I gazed at my computer screen. The sign-in window was open, and in the dark blue background, my mirror image reflected. Brown hair hung limp around my face. I hadn’t bothered to braid it last night, so the tresses lacked their usual waves. Two sparkles indicated where my glasses reflected the electronic glow.
The teacher clapped his hands. “Get to work.”
I flipped to the last page of my school agenda, where I’d written my computer username and password. I typed them into the system and shut my agenda as I waited for my information to load.
The girl next to me twirled her ponytail. She wore a white summer dress and kept pulling the hem over her bare thighs. How was she not freezing? Perfume oozed off her like a disease.
I folded back the first page of my assignment packet and pulled the cap off my pen, using my teeth. I spit the cap into my hand and scrawled my name on the correct family tree blank. The space branched into two areas. Beneath each blank space what family member’s name belonged there was written in tiny font. Over where it said “mother,” I wrote Mama’s full name. Following that, I wrote Oma’s maiden name, Leontien Kinbeer.

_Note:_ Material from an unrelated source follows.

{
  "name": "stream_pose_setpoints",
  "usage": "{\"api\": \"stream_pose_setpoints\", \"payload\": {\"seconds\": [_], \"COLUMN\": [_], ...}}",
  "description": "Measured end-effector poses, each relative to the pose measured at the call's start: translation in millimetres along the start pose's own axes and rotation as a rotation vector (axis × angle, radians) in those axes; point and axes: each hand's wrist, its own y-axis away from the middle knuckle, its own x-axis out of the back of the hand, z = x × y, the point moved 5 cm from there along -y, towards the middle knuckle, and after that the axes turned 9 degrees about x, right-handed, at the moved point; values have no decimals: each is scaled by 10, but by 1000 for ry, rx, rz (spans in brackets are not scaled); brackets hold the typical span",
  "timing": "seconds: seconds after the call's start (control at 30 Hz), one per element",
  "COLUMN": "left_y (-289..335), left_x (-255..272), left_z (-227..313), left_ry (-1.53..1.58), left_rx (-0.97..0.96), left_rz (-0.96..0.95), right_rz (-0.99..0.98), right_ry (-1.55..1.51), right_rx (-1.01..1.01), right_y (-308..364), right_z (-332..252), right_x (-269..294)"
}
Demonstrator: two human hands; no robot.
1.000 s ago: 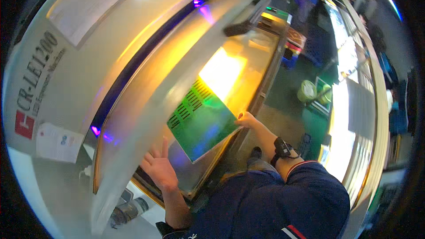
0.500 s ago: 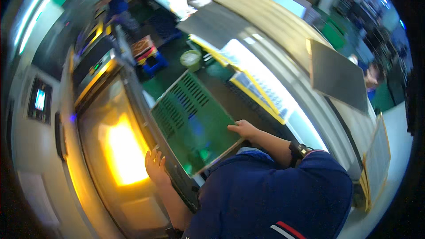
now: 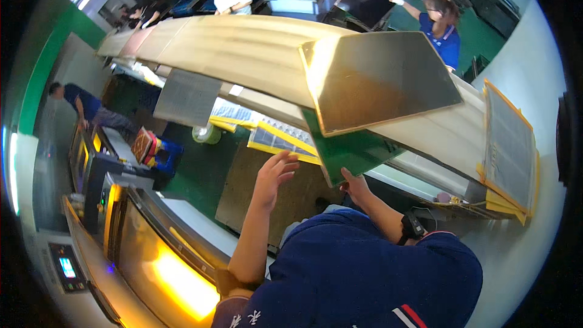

My information loaded, so I clicked on the Internet icon. The classmates chatted; some hadn’t typed in their login information yet. I glanced at the teacher. He sat at his desk drinking iced tea from Dunkin’ Donuts. A boy in the back of the room had his hand raised with a question, but the teacher hadn’t looked up yet.
“I haven’t gone tanning since last week,” the girl in the summer dress complained to her friend.